All four foursomes matches went the distance, the first time that has happened in a foursomes session since 1983 at Royal Liverpool.
Crosby called on one of his alternates, SMU senior Mac Meissner, No. 19 in the WAGR, and teamed him with Ricky Castillo, an immensely talented sophomore at Florida and No. 10 in the WAGR. Messner and Castillo delivered a full point with their 2-up victory over 22-year-old Englishman Jack Dyer, one of GB&I captain Wilson’s alternates, and Matty Lamb, a 23-year-old Englishman.
Fitzpatrick’s Wake Forest teammate Mark Power, a 20-year-old from Ireland and No. 29 in the WAGR, and fellow Irishman Murphy pulled out a hard-fought 1-up decision over a typically inspired Crosby team of cross-state college rivals Austin Eckroat, the Oklahoma State senior and No. 11 in the WAGR, and Quade Cummins, a redshirt senior at Oklahoma and No. 16 in the WAGR.
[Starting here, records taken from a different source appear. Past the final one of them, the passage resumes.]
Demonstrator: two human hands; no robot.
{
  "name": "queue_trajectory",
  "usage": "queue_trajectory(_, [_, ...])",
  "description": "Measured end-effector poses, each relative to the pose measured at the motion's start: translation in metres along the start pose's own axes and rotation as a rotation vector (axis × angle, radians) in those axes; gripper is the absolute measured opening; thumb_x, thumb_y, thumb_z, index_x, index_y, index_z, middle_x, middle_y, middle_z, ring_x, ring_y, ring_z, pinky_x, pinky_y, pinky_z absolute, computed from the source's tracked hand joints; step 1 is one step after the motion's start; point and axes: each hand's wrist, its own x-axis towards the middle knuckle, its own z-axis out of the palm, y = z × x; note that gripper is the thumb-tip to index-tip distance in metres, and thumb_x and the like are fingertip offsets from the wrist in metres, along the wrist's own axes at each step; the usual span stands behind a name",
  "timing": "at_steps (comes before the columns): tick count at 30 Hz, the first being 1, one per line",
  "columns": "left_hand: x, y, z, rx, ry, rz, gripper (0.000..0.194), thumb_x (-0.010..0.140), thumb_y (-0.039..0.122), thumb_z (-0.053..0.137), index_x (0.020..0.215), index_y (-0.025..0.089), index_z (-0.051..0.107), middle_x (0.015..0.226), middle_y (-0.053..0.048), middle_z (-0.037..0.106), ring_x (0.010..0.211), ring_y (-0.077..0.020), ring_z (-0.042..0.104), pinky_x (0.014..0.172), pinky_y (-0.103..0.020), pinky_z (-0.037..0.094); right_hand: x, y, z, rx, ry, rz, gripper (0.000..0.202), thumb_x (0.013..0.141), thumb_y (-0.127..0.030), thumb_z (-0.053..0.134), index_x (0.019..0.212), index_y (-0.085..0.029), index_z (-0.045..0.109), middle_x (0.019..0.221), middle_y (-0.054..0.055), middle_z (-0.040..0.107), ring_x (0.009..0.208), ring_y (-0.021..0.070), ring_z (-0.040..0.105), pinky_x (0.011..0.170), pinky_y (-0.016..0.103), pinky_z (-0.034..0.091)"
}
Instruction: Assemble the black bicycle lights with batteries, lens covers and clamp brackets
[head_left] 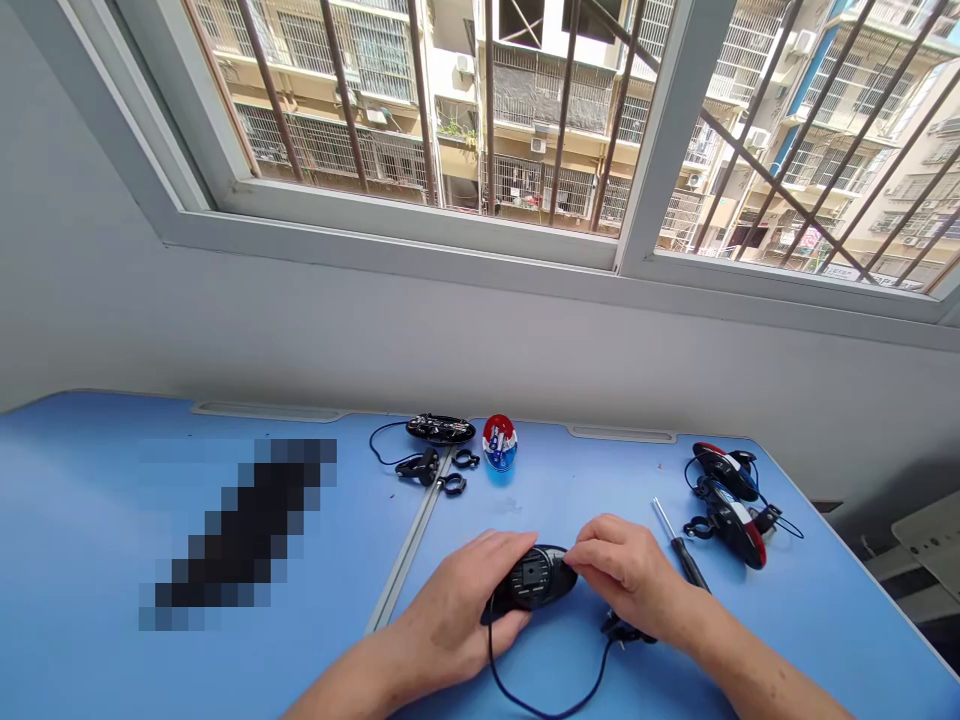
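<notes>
A black oval device with a round ribbed patch on its upper face is gripped by my left hand, thumb on the near side and fingers on the far side. My right hand has its fingers pinched together at the device's right end; whatever small thing may be between the fingertips is hidden. A black cable loops from the device toward me and up to a small black clamp part that lies under my right wrist. Just right of that hand is a screwdriver with a black handle.
On the blue table, a black oval unit, black ring clamps and a red-and-blue shell lie at the back. Two assembled black units with cables rest at the right. A pixelated dark shape is at left.
</notes>
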Motion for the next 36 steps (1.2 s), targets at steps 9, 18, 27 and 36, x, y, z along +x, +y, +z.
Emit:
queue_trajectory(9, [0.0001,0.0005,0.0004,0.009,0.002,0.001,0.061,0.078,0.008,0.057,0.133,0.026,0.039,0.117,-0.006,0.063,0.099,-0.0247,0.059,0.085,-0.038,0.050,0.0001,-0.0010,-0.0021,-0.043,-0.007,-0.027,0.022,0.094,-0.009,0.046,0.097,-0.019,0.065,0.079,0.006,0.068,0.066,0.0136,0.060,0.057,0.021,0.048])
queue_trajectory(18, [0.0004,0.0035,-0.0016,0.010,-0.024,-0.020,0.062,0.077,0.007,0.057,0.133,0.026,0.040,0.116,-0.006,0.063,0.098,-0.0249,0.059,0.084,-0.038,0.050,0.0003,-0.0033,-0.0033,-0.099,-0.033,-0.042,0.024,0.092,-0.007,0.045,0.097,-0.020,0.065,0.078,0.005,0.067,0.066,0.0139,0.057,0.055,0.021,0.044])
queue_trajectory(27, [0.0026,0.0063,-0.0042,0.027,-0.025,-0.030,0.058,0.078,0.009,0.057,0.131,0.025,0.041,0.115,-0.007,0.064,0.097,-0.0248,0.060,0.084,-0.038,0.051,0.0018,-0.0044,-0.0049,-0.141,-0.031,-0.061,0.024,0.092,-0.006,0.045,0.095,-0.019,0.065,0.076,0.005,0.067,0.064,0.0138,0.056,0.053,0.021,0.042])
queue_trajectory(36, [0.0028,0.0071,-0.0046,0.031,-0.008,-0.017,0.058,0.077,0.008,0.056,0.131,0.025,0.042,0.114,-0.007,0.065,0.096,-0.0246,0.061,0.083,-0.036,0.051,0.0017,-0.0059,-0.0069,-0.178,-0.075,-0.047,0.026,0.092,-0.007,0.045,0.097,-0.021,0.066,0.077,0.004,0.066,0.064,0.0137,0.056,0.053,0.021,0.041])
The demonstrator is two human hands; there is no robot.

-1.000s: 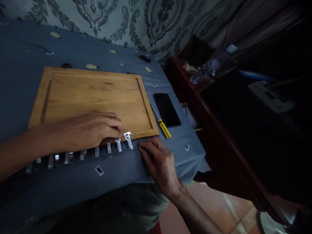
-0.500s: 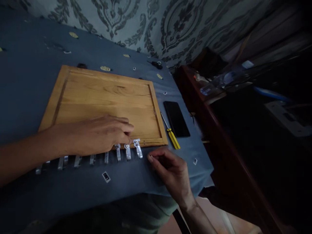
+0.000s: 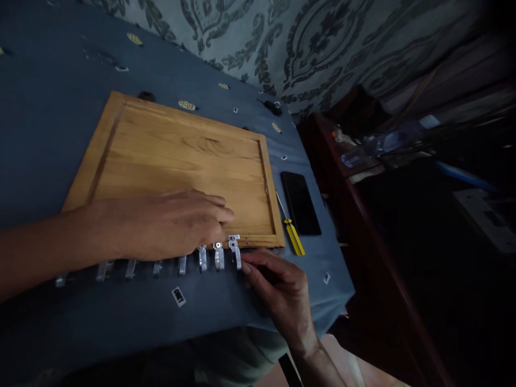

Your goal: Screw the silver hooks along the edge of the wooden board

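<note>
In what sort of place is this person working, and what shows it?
Probably a room in a home: a pale wall covering or curtain with dark leafy scrolls, a blue fabric tablecloth with yellow oval prints, and dark reddish, wood-like furniture at the right.

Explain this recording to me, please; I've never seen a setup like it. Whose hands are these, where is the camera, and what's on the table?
There is no machine: one person works with two bare hands, a left hand and a right hand. The camera is worn on that person's head, looking forward and down. On a blue cloth lies a framed wooden panel, with silvery metal clips along its near edge. The left hand lies over that edge, hiding part of the row. The right hand's thumb and forefinger are at the rightmost clip; whether they grip anything is too small to tell. Right of the panel lie a yellow-handled screwdriver and a dark phone.
</note>
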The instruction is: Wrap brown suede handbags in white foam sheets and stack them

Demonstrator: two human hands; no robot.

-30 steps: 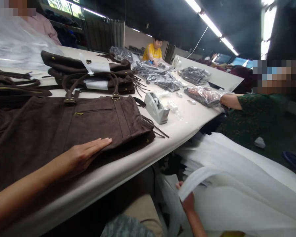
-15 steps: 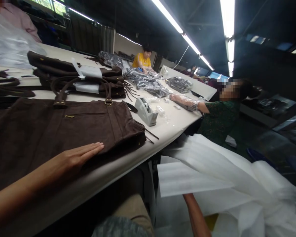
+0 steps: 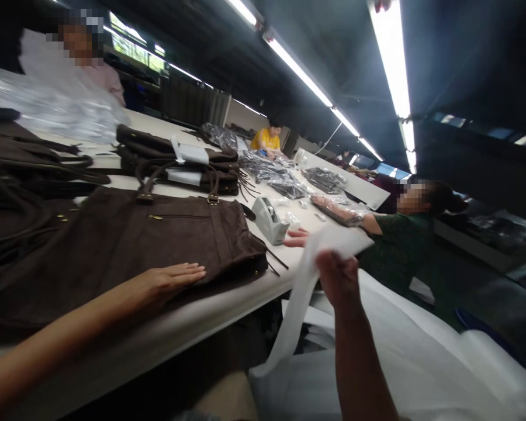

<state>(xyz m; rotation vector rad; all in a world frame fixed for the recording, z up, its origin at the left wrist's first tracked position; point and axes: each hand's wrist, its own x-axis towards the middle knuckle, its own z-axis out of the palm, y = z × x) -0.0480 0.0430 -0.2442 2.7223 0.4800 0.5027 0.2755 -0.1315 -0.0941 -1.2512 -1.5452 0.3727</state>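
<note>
A dark brown handbag (image 3: 175, 245) with two handles and a small zip lies flat along the table's front edge. My left hand (image 3: 170, 282) rests on its lower part, fingers stretched out and flat. To the right, in front of the table edge, my right hand (image 3: 339, 275) is raised and closed on a strip of white foam sheet (image 3: 300, 298), blurred by motion. The strip hangs down from the fist toward a heap of white foam sheets (image 3: 421, 351) below. A grey tape dispenser (image 3: 269, 221) stands just beyond the bag's right end.
Behind the bag are stacked brown bags (image 3: 179, 166) with white wraps. More bags (image 3: 21, 199) lie at left, near clear plastic (image 3: 61, 111). Plastic-wrapped bags (image 3: 272, 175) lie farther along the table. Co-workers stand at far left, at the far end and at right (image 3: 403, 245).
My right hand has risen from the foam heap with a strip of white sheet in it. My left hand stays flat on the handbag. The view has swung left.
</note>
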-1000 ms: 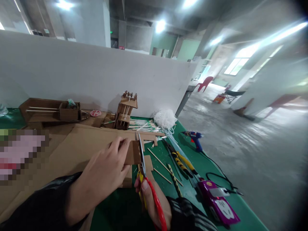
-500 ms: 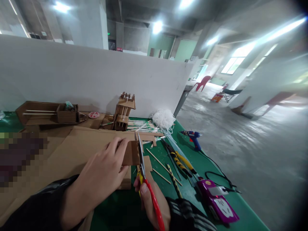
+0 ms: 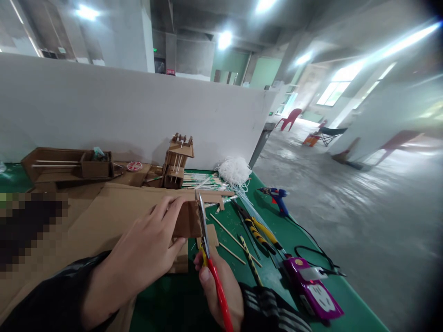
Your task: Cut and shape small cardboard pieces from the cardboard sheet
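My left hand (image 3: 148, 249) is closed on a small piece of cardboard (image 3: 188, 220), with its fingers over the top and the thumb below. In my right hand (image 3: 221, 281) is a pair of scissors (image 3: 218, 281) with red and yellow handles. The scissor blades point away from me and lie along the right edge of the cardboard piece. Cardboard scraps (image 3: 211, 235) lie under and beside the blades. A large cardboard sheet (image 3: 114, 207) spreads beneath and behind my left hand.
Right of the scissors lie wooden sticks (image 3: 226, 234), pliers (image 3: 266, 233), a blue glue gun (image 3: 278, 198) and a purple power strip (image 3: 313, 288). Behind stand a cardboard structure (image 3: 176, 161), a cardboard box (image 3: 69, 163) and a white string bundle (image 3: 234, 170). A white partition (image 3: 138, 106) closes the far side.
The cardboard piece has tilted slightly and shifted a little in my left hand. The scissors have moved slightly, with their blades closer together along its edge.
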A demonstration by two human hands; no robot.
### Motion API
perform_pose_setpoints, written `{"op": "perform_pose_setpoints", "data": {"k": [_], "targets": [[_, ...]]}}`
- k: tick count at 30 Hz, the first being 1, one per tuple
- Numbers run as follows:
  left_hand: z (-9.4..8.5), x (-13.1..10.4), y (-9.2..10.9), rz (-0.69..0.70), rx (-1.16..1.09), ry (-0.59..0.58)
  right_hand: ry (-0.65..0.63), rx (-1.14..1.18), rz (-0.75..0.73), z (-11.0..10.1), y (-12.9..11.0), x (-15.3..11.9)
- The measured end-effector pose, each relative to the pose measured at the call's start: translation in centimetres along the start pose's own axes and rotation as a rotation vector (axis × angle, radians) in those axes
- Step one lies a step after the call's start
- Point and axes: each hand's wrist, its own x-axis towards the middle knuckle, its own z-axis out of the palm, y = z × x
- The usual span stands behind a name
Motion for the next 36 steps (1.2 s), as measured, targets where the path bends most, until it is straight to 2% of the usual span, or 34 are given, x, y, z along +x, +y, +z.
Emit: {"op": "perform_pose_setpoints", "data": {"k": [14,21,29,36], "targets": [[-0.4,-0.3,0.9,0.0,0.117,-0.006,0.042,-0.069,0.025,0.2,-0.1,0.4],[-0.6,-0.3,1.0,-0.013,0.107,-0.056,0.017,-0.095,0.064,0.1,-0.1,0.5],[-0.3,-0.1,0.8,-0.04,0.108,-0.1,-0.065,-0.097,0.241,-0.1,-0.2,0.6],[0.4,0.5,0.5,-0.065,0.095,-0.181,-0.105,-0.032,0.298,-0.1,1.1,0.9]]}}
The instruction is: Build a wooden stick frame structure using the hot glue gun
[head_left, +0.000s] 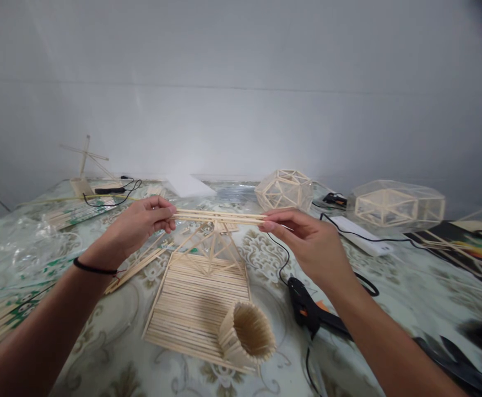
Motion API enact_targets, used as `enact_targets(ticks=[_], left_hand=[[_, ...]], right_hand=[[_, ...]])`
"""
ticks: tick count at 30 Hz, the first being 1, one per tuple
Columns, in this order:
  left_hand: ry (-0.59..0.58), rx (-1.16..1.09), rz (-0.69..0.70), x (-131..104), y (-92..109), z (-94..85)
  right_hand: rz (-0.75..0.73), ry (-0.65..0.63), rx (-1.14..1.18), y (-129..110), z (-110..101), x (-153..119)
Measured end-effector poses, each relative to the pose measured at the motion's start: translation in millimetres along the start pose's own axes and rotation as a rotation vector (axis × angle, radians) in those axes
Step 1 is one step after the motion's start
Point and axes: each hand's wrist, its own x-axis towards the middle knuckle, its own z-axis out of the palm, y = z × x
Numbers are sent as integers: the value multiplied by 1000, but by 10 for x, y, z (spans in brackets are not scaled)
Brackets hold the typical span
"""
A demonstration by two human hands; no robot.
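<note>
Thin sticks (220, 214) span the gap between the hands, held level above the bench (108, 342): the left hand (144, 219) pinches one end in its fingers, the right hand (301, 234) the other. Just below stands a peaked frame (212, 248) at the far end of a slatted panel (183, 309); whether the sticks touch its tip, I cannot tell. A round cup (247, 336) sits on the panel's near right corner, and a glue gun (307, 309) lies beside the panel, near the right forearm.
</note>
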Motion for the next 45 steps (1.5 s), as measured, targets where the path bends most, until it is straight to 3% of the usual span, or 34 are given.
enact_targets(ticks=[45], left_hand=[[-1, 10, 1, -7, 20, 18]], right_hand=[[-46, -43, -17, -18, -21, 3]])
Wilson paired his other alternate, Jake Bolton, a 22-year-old Englishman, with fellow Englishman Angus Flanagan, a senior at Minnesota and No. 42 in the WAGR. Flanagan was so impressive two springs ago in earning co-medalist honors in some really difficult conditions in the Big Ten Championship at Philadelphia Cricket Club’s Wissahickon Course, an A.W. Tillinghast masterpiece.
Crosby countered with Stewart Hagestad, the veteran mid-am and winner of the 2016 U.S. Mid-Amateur Championship at Stonewall and No. 17 in the WAGR, and Pepperdine’s tremendously talented sophomore William Mouw, No. 34 in the WAGR.
Bolton and Flanagan enabled GB&I to get out of the foursome session with the Walker Cup Match deadlocked at 2-2 with a 1-up victory.
The highest ranked U.S. player, Hammer’s Texas teammate Pierceson Coody, a junior from Plano, Texas and No. 2 in the WAGR, was still recovering from his bout with food poisoning, but he claimed a 2-up victory over Fitzpatrick in a battle of heavyweights at the top of the singles session.
Power, the Irishman who plays at Wake Forest, earned 3 and 2 victory over Thompson.
But Crosby got a couple of relatively easy wins from Castillo, who knocked off Ben Schmidt, an 18-year-old Englishman and No. 33 in the WAGR, and Mouw, who delivered a 4 and 2 victory over Ben Jones, a 21-year-old Englishman.
Matty Lamb, a 23-year-old Englishman, claimed a 2 and 1 victory over Oklahoma’s Cummins, but Eckroat rallied from 1-down with three holes to play to pull out a 1-up victory over Flanagan.
Brown, the Stanford sophomore, got GB&I within one with a 2 and 1 victory over Florida State senior John Pak, No. 4 in the WAGR. Pak and Hagestad, like Hammer, are veterans of the comeback victory for the U.S. at Royal Liverpool.
The U.S. will take a 7-5 lead into Day 2 after Hammer concluded Saturday’s proceedings with his victory over Murphy. But nobody knows better than Hammer, Hagestad and Pak that there is a lot of golf to be played because a Day 1 advantage can go up in smoke in a hurry if the U.S. team doesn’t keep grinding.